Today's "Teach Less, Learn More" workshop has parallels with how organized religion picks up on Divine Commandment and turns tablet-engraved words of wisdom into dogma and ritual. It's the nature of being in an organization, I guess. The leadership is obliged to interpret the Word from On-High on behalf of the rank-and file by translating It into procedures that are easy to follow. In this way, we obey the Word, and thereby are we good.

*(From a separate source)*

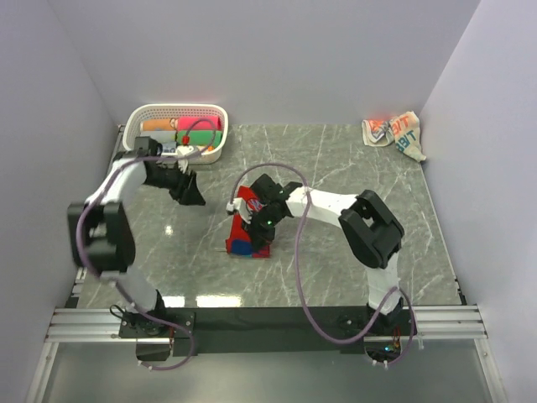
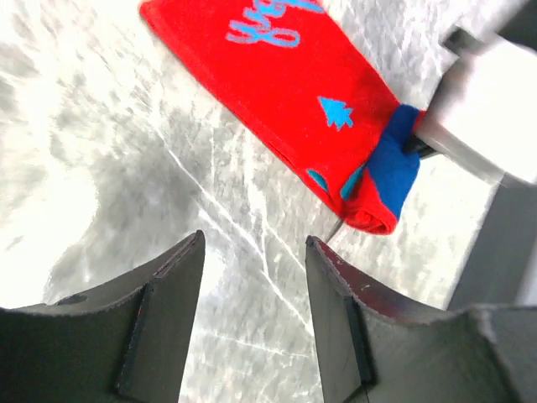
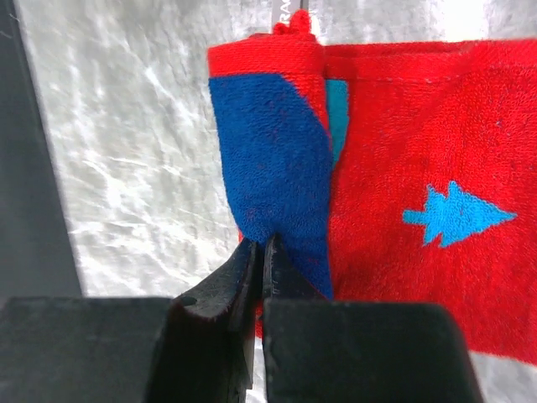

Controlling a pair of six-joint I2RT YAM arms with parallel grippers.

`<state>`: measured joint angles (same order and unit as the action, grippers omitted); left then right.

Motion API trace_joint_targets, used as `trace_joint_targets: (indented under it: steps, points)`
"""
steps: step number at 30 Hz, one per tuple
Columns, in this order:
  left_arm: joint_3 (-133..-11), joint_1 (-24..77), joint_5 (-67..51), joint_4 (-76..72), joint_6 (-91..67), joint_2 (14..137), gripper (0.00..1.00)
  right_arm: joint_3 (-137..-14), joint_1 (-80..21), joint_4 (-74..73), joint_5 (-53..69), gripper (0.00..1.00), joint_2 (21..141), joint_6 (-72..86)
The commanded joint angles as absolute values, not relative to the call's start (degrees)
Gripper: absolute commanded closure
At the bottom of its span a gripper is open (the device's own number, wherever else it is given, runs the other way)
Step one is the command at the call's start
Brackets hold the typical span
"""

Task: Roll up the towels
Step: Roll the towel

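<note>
Top view first: red towel [image 1: 243, 220] lies around the middle of the marble table [image 1: 336, 159], blue end toward the arm bases, and the right claw [image 1: 262, 227] is down on that near end. Left claw [image 1: 191, 193] hangs off to the left of it, apart from the cloth and close to a white basket [image 1: 134, 117] in the far-left corner with a few rolled cloths [image 1: 158, 126] inside. Cream towel [image 1: 394, 132] sits crumpled in the far-right corner, well away from both arms.

Left wrist cam: the left claw [image 2: 254, 243] is spread with nothing between its fingers, just bare marble under it. Red towel [image 2: 285, 75] runs diagonally above, blue tip folded over, with the right claw's white housing right at that tip.

Right wrist cam: right claw [image 3: 258, 252] is squeezed together, pinching the edge of the blue flap. That flap is folded back over the red part, and there's a blue tree print beside it.
</note>
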<state>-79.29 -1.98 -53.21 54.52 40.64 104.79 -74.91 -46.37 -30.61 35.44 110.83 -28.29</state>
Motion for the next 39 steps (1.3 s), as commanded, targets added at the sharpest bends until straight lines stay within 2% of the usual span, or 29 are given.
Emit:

This heretic observes that we are simply barking up the wrong tree with TLLM. TLLM is a value and an attitude, to be obeyed in spirit and not by the letter of the law, or SOP at our level. It doesn't neatly translate into "action plans" or even "learning activities," but it is an admonishment to us in the education service to stop overplanning the lives of our kids, force-feeding them with exam-based but otherwise irrelevant nonsense inapplicable to real-life, and conditioning to them to think it is us who hold the key to their "success in life."

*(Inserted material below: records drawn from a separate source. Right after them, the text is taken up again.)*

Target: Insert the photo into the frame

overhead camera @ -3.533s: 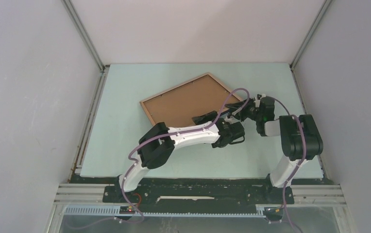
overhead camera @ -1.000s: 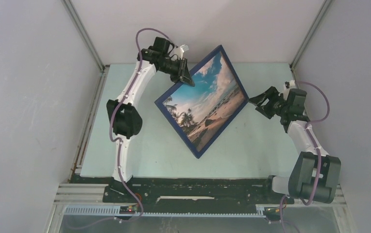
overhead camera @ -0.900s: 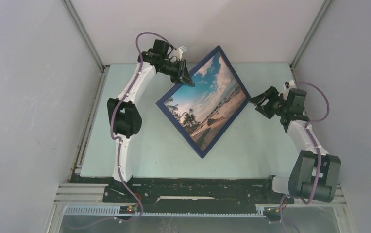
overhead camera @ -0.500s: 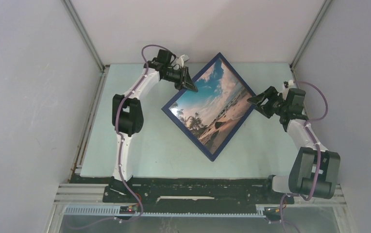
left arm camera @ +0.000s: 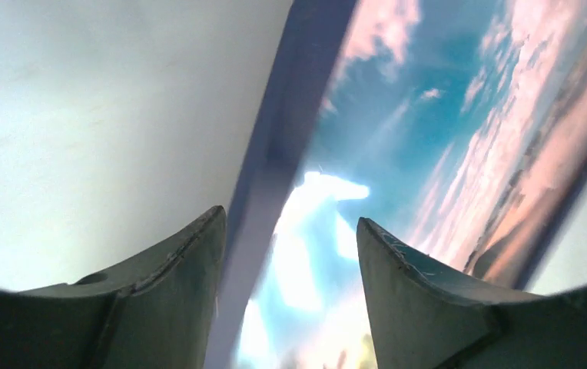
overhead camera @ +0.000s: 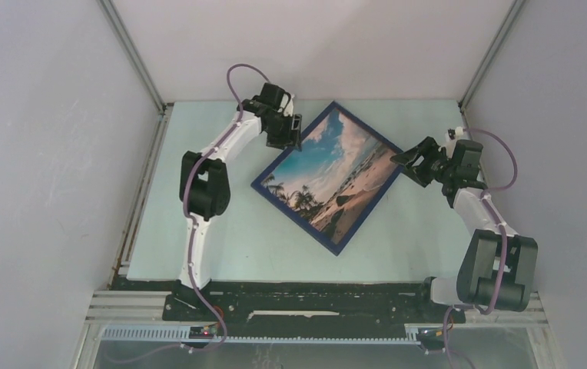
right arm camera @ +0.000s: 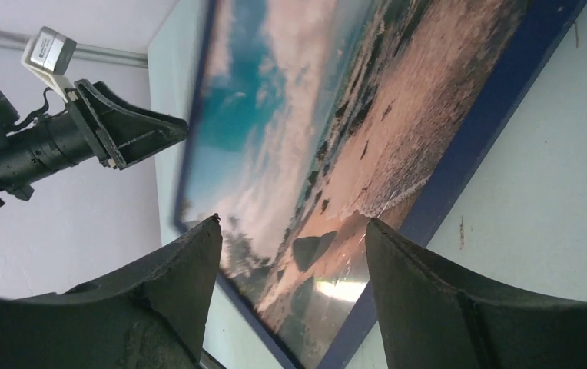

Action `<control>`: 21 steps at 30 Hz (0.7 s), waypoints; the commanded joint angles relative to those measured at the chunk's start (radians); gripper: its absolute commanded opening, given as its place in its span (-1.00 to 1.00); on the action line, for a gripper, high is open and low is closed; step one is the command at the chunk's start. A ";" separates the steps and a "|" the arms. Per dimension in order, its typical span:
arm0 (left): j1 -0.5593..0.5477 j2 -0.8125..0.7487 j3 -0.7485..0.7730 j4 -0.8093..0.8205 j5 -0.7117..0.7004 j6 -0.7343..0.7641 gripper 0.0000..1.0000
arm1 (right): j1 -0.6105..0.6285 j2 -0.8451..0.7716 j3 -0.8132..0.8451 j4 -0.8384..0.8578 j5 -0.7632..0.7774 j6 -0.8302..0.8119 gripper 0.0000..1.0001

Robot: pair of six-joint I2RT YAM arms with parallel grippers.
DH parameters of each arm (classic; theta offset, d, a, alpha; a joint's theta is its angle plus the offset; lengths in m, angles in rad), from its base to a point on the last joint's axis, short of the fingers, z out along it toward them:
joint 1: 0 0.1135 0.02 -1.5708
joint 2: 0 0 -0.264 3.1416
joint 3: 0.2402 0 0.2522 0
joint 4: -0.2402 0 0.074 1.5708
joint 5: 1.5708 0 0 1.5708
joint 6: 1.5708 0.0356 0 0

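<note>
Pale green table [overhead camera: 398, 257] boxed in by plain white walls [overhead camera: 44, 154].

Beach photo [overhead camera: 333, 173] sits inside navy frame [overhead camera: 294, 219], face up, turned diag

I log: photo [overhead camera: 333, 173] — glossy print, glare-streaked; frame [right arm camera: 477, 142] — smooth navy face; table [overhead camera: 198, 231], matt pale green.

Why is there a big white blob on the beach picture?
Left wrist view: light glares off the shiny photo, which also looks blurry. Right wrist view: just a small bright spot near its lower edge. Top view: sharp, no blob.
</note>
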 commanded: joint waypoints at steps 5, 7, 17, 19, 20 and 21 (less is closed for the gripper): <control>-0.024 -0.347 -0.142 -0.008 -0.579 0.031 0.48 | -0.001 -0.036 0.019 0.003 0.025 -0.030 0.52; -0.031 -0.439 -0.213 0.005 -0.633 -0.011 0.53 | 0.009 -0.033 0.036 -0.041 0.048 -0.053 0.53; -0.120 -0.827 -1.015 0.267 -0.336 -0.917 0.99 | 0.031 -0.016 0.056 -0.068 0.062 -0.065 0.52; -0.186 -0.851 -1.137 0.339 -0.331 -1.112 0.96 | 0.031 -0.017 0.055 -0.069 0.060 -0.065 0.52; -0.212 -0.850 -1.169 0.351 -0.342 -1.185 0.92 | 0.031 -0.017 0.057 -0.070 0.057 -0.066 0.52; -0.234 -0.842 -1.187 0.367 -0.352 -1.229 0.84 | 0.029 -0.018 0.058 -0.070 0.054 -0.067 0.52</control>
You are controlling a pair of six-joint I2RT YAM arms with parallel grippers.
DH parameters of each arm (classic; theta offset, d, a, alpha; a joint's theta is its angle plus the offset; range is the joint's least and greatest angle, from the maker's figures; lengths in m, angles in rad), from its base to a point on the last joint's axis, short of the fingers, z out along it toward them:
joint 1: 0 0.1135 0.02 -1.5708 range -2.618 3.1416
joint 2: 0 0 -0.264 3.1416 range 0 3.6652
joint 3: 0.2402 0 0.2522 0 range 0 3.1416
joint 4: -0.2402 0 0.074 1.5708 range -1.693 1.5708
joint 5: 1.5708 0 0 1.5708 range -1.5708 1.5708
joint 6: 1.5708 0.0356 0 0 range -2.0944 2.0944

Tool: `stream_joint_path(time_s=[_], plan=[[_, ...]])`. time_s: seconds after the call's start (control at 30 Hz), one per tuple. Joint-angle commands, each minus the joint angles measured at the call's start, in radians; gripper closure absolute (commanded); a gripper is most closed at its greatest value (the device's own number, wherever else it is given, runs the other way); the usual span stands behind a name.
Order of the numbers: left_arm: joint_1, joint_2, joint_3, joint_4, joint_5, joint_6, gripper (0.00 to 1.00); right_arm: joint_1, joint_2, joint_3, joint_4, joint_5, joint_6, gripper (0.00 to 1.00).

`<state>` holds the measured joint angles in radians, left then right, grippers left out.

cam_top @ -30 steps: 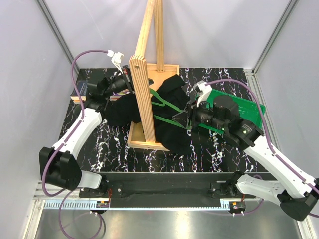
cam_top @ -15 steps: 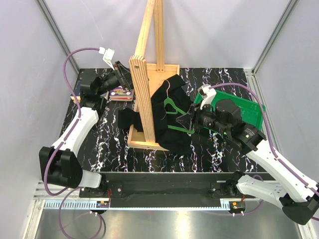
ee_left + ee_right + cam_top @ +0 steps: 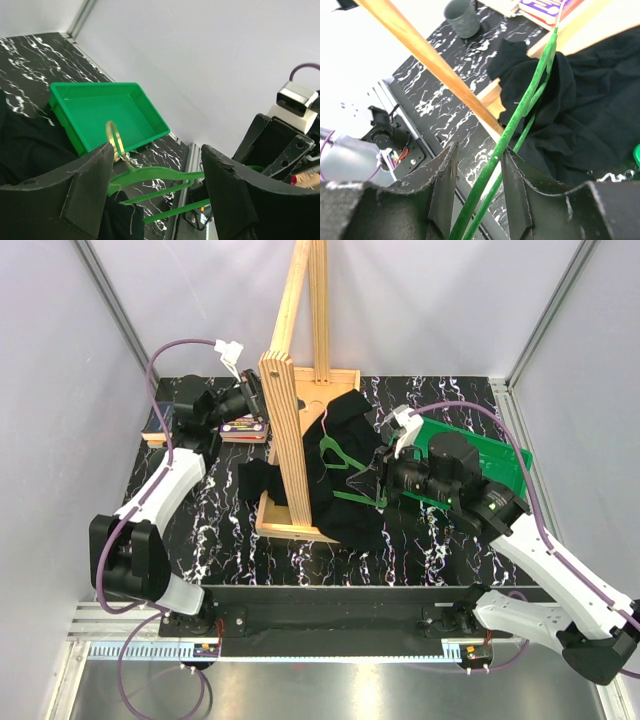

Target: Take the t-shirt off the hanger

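Right of the wooden stand [image 3: 285, 440], my right claw [image 3: 378, 483] is clamped on the green hanger [image 3: 342, 458], holding it tilted over the t-shirt [image 3: 355, 525], which lies heaped on the table [image 3: 420, 540] around the stand's base. Left of the stand, my left claw [image 3: 255, 400] hangs with its jaws wide apart, gripping nothing. I judge the shirt nearly free; whether an end of the hanger is caught in fabric I cannot tell. To finish cleanly, I would lift the hanger up and away from the stand, slowly, watching for cloth dragging along, and pin the shirt with the left claw if it follows.
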<state>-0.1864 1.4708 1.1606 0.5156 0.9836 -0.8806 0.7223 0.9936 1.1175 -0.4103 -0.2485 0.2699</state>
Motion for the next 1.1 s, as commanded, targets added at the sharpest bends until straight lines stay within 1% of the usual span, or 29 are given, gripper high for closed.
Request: stream_joint_path(time_s=[0.0,0.07,0.3,0.37,0.47,0.57,0.7,0.8,0.83,0.9,0.93,0.97,1.03,1.07], plan=[[-0.045,-0.018,0.043,-0.024,0.017,0.046,0.25,-0.003,0.031,0.094,0.041,-0.11,-0.08,1.0],[-0.056,-0.021,0.056,-0.092,-0.005,0.098,0.25,-0.003,0.046,0.116,0.039,-0.139,-0.087,1.0],[-0.056,-0.024,0.065,-0.153,-0.036,0.137,0.25,-0.003,0.043,0.133,0.036,-0.149,-0.103,1.0],[-0.048,-0.043,0.056,-0.149,-0.056,0.146,0.25,-0.003,0.031,0.128,0.028,-0.134,-0.103,1.0],[-0.032,-0.064,0.057,-0.137,-0.046,0.134,0.25,-0.004,0.004,0.11,0.004,-0.098,-0.094,1.0],[-0.01,-0.089,0.059,-0.152,-0.056,0.158,0.24,-0.003,-0.039,0.082,-0.005,-0.083,-0.092,1.0],[0.011,-0.073,0.059,-0.143,-0.054,0.144,0.24,-0.003,-0.065,0.074,-0.03,-0.081,-0.1,1.0],[0.01,-0.049,0.039,-0.063,-0.037,0.086,0.23,-0.003,-0.058,0.085,-0.036,-0.098,-0.112,1.0],[0.007,-0.04,0.028,-0.033,-0.017,0.039,0.23,-0.003,-0.046,0.093,-0.038,-0.104,-0.115,1.0],[0.005,-0.012,0.021,0.061,0.006,-0.009,0.23,-0.003,-0.033,0.099,-0.038,-0.115,-0.121,1.0],[0.002,-0.001,0.007,0.099,0.022,-0.056,0.23,-0.003,-0.024,0.105,-0.038,-0.118,-0.124,1.0],[0.002,0.0,-0.001,0.186,0.032,-0.084,0.23,-0.003,-0.02,0.108,-0.039,-0.124,-0.126,1.0],[-0.002,0.011,-0.021,0.309,0.052,-0.159,0.23,-0.003,-0.012,0.114,-0.038,-0.124,-0.127,1.0],[-0.005,0.011,-0.022,0.329,0.058,-0.175,0.23,-0.003,-0.013,0.114,-0.038,-0.123,-0.129,1.0]])
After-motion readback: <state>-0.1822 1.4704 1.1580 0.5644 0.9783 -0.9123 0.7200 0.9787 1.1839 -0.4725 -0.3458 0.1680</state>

TLLM makes sense, particularly in today's context in which Education has taken on such self-importance that without Teacher's proper supervision, young lives get ruined. And what a waste of our only natural resource that would be.
Homework for math, tutorials for physics, chapters of texts for lit, project research for GP, who knows what else for other subjects... daily exercise regimen for physical health... CCA responsibilities... adequate rest and nutrition... revision of the day's lessons... remedial this, remedial that... tuition... Students seem to live in a time warp that stretches longer than the usual 24 hours a day for the rest of us normal people. We do this to our students because we are good, dedicated teachers. We blame ourselves if individual students flunk a major exam, and think if only we worked them harder they wouldn't be in such dire straits.

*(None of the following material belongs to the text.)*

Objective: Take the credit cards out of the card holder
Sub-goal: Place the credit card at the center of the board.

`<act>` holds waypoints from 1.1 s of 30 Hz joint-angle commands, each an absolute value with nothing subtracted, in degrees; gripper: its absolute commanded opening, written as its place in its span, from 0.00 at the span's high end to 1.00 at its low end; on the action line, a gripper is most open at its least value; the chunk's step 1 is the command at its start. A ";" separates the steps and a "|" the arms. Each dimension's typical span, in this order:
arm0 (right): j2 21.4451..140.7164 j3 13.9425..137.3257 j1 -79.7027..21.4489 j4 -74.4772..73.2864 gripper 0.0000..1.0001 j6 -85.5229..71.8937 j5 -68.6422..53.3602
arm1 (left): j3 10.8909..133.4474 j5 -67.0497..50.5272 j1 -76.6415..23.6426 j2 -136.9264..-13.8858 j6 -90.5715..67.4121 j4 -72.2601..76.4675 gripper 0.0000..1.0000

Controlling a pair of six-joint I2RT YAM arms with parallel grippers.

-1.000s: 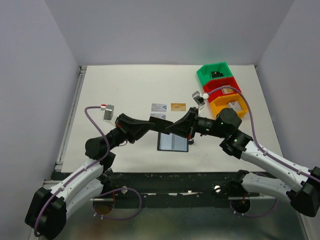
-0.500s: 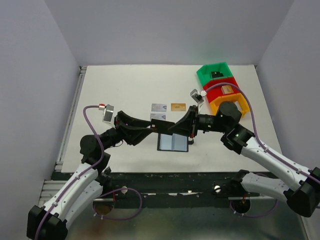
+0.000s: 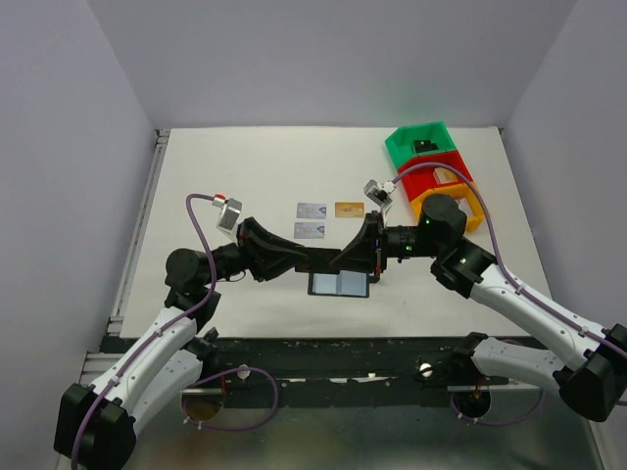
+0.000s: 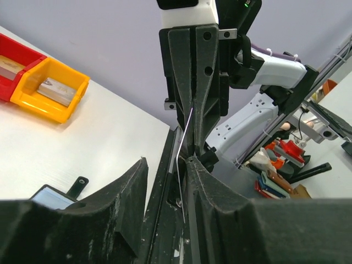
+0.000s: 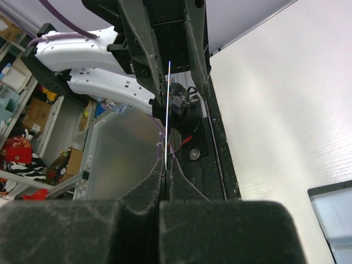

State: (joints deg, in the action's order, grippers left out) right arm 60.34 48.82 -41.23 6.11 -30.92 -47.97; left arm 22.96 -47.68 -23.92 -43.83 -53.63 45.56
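Note:
The card holder lies open on the table, blue-grey pockets up; its corner also shows in the right wrist view and, with its strap tab, in the left wrist view. Two silver credit cards and a gold one lie flat behind it. Above the holder, my right gripper is shut on a thin card seen edge-on. My left gripper faces it, open, with the card's free end between its fingers, close against the right-hand one.
Green, red and orange-yellow bins stand in a row at the back right, with small items inside. The table's near edge and black frame rail run just below the holder.
My left gripper has opened and pushed right, until its fingers straddle the card in the right gripper. The right gripper has closed fully and drawn back slightly.

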 commanded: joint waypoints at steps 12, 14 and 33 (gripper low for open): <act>60.91 50.54 -40.69 5.10 1.00 -29.71 -50.62 | 22.24 -51.59 -23.03 -43.24 -53.97 48.34 0.90; 60.91 50.54 -40.78 5.27 1.00 -29.71 -50.62 | 22.24 -51.94 -23.03 -43.42 -53.70 48.34 1.00; 51.24 49.31 -34.28 -22.06 0.12 -21.88 -25.75 | 48.40 -39.38 -0.53 -69.31 -29.55 -4.20 1.00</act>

Yup, it's all about us. We take things personally: they failed because we failed them. They messed up because we didn't take them in hand. And so, we do everything we can to ensure they don't fail. And we make sure they know it, too. We boil down complex ideas to easy-to-swallow but meaningless factoids. We drill from TYS, as if the only questions (and their corresponding answers) our subject poses come from the last 10 years' worth of exam papers. We pack the time table and schedule their holidays so that they can't waste time with frivolous activities outside of our supervision.
TLLM basically says, stop it. Stop hand-holding them all the way to adulthood. Stop giving the impression that they always have to get it right the first time. Stop pre-digesting things for them and making them eat vomit. Stop being the centre of their learning universe -- we aren't that important. Really.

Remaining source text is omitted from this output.